As a graduate student studying publishing, I have the unique job of balancing my writing life with my editing life. I knew from the start this would be a challenge. Starting last fall when I entered my Master’s program, my writing life definitely slowed down. As I took Book Editing and worked in my program’s student-run publishing house, Ooligan Press, I found myself constantly wondering how I could care about my own writing while at the same time caring about another author’s writing. I believe this is the biggest challenge the writer/editor faces because as writers we’re all inherently self-absorbed. We love what we create. But the editor (a good editor) must love what someone else has created.
If you want a good example of someone who balances the writing/editing life seemingly perfectly, look no further than my current role model, Elissa Schappell. Schappell is a co-founder of the literary magazine Tin House, a contributing editor at Vanity Fair, and the author of two collections of short stories, including Blueprints for Building Better Girls.
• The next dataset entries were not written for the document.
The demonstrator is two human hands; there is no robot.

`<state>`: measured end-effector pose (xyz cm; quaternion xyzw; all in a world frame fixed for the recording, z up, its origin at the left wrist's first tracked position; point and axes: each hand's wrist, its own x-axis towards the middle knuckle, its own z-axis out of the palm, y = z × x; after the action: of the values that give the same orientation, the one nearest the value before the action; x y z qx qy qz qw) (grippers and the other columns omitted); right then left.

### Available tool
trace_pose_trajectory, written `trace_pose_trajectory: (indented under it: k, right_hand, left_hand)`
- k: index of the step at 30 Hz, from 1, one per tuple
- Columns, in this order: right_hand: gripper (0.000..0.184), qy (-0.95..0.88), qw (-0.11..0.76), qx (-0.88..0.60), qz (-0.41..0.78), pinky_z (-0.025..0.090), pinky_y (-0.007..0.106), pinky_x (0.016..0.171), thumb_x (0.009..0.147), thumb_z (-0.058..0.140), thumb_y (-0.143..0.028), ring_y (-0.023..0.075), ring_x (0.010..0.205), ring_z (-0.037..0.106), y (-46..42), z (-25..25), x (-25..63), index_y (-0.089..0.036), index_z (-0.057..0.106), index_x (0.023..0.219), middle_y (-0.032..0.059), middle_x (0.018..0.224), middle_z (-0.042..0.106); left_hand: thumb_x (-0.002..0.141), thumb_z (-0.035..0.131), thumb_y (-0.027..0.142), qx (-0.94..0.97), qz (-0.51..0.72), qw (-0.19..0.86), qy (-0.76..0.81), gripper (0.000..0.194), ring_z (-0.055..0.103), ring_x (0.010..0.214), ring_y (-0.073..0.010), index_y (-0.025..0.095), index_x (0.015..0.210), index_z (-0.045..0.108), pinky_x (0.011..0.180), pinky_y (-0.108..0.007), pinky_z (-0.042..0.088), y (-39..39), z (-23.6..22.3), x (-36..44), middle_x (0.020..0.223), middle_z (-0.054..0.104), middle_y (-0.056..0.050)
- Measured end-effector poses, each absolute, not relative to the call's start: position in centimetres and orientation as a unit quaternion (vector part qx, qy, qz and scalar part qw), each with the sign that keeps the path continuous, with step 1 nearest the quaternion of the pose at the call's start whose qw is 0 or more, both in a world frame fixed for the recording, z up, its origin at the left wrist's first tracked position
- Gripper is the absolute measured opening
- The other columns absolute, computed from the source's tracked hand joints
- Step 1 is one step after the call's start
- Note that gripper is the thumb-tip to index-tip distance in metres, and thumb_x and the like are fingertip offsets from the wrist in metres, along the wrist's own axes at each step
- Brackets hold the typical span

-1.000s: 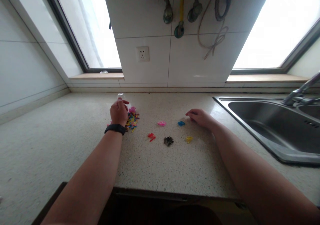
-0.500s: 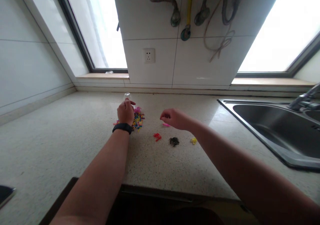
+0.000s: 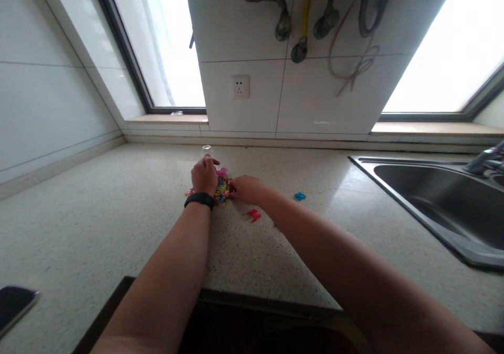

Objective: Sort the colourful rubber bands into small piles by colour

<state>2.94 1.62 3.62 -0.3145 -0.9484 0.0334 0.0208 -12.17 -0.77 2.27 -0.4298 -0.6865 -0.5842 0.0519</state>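
Observation:
My left hand (image 3: 204, 176), with a dark wristband, is closed around what looks like a clear plastic container (image 3: 207, 149); its end shows above the fingers, the grip itself is mostly hidden. Right beside that hand lies a pile of small multicoloured rubber bands (image 3: 223, 188), with a pink clump (image 3: 222, 172) at its far side. At the pile's right edge my right hand (image 3: 246, 189) has its fingertips pinched together; what is between them is too small to tell. A red clump of bands (image 3: 254, 215) lies nearer me, and a blue clump (image 3: 300, 196) sits beyond my right forearm.
A steel sink (image 3: 425, 196) is set into the speckled counter (image 3: 118, 212) on the right. At the lower left lies a dark flat phone-like object (image 3: 16, 304). The tiled wall with a socket (image 3: 240, 86) and hoses stands behind.
My right hand has moved left onto the pile. The blue clump has come into sight; my forearm now covers the yellow clump and most of the black one. The left hand keeps its place.

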Motion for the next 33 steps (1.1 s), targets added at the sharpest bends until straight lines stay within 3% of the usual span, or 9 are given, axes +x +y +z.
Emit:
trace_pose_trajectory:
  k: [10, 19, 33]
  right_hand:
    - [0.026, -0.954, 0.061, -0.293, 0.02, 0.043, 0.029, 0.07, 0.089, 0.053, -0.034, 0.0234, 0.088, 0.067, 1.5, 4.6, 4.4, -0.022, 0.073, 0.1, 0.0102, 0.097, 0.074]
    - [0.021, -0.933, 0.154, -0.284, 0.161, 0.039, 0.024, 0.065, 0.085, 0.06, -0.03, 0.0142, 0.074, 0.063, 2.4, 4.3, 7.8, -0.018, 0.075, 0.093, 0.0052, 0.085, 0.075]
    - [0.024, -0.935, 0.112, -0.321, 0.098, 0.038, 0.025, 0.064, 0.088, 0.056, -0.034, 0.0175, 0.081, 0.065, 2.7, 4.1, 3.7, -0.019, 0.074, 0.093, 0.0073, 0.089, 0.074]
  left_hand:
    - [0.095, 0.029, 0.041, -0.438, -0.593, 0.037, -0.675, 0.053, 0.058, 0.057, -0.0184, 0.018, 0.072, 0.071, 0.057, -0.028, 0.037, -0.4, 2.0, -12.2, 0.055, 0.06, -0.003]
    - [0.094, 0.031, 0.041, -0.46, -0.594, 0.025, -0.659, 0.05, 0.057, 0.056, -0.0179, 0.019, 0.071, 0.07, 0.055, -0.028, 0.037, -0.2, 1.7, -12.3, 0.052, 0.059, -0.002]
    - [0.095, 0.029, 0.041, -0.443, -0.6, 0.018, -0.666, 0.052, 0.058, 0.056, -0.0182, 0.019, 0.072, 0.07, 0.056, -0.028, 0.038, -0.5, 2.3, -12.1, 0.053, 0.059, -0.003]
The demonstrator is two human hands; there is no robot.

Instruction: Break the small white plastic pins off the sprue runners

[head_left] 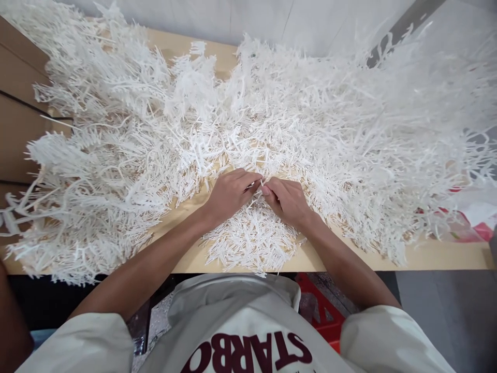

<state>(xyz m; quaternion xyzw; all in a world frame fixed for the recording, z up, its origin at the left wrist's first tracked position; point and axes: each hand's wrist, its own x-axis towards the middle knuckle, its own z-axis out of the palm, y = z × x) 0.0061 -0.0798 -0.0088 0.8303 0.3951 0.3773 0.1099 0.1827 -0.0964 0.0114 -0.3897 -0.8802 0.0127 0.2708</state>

Finding time to write, learning discipline, and making strategies for my stories can be saved for another time or another post. What I want to talk about today is the moment I realized that I could in fact care about another author’s work just as much as my own. What I want to talk about now is the manuscript I have been working with for the last few months. I like to think of this manuscript as my adopted child, not my own creation but something I love as much as if it were my own.
I can’t release too many of the manuscript’s details as all the legal stuff still needs to take place (signing contracts, etc.) before the manuscript officially belongs to Ooligan Press. What I can say is that as the former Acquisitions Manager at the press, I first saw this manuscript–a soldier’s memoir about his time before, during, and after fighting in Iraq–in our slush pile email. When I saw “soldier” and “memoir” together, I worried the manuscript would be a good story, but not a well-written one. I’ve never been happier to be wrong. The dramatic and captivating plot aside, the manuscript is thoughtful, funny, irreverent, and at times, quite poignant. Above all, it is honest.
As is the press’s protocol, I assigned the manuscript out to readers, who returned it with glowing reviews. After passing through a few rounds of reviews and a department-wide vote, it was time for my co-manager and I to pitch the manuscript to the entire press. As a student-run press, Ooligan operates a bit differently than other presses. One or a few people don’t decide the fate of a manuscript; it belongs in the hands of the entire press. The acquisitions department must pitch the manuscript, and everyone else votes on whether we should publish the book. It’s all very democratic (and a wee bit time consuming with all the hoops the managers have to jump through to make sure the book is acquired).
The pitch happened last Monday, smack dab in between the weekend I helped throw a bachelorette party and the weekend I was maid of honor at a wedding. Needless to say, I was very tired at the pitch. The room we pitched in was crowded and stuffy and my stomach ached with the nerves that come with public speaking. But then the moment occurred when I realized that the fate of this manuscript–this wonderful manuscript I had spent the last few months raving about to anyone who would listen–was in my hands and that I needed to get over my small nervousness for the sake of something bigger. My co-manager and I stumbled a bit through our pitch, probably talked too fast, probably said a few “Ums,” but I think we got the point across that this was a worthwhile book. At one point I stood on my imaginary soapbox and reminded my fellow editors that while above all a book is meant to entertain, it doesn’t hurt when the book has the potential to transcend that and help people.
The manuscript was voted in unanimously.
It turned out I could obsess over, lose sleep over, and pour myself into someone else’s work. I didn’t just work with this manuscript; I built a whole relationship with it. If all goes according to plan, the book will hit shelves in the fall of 2013. I hope I have many more manuscripts to read, edit, and fight for in a long career as an editor. But I will always (fondly) remember this one as the first. It’s like a first love. Even after you’ve moved on and loved again, it remains a small, unchanged part of you.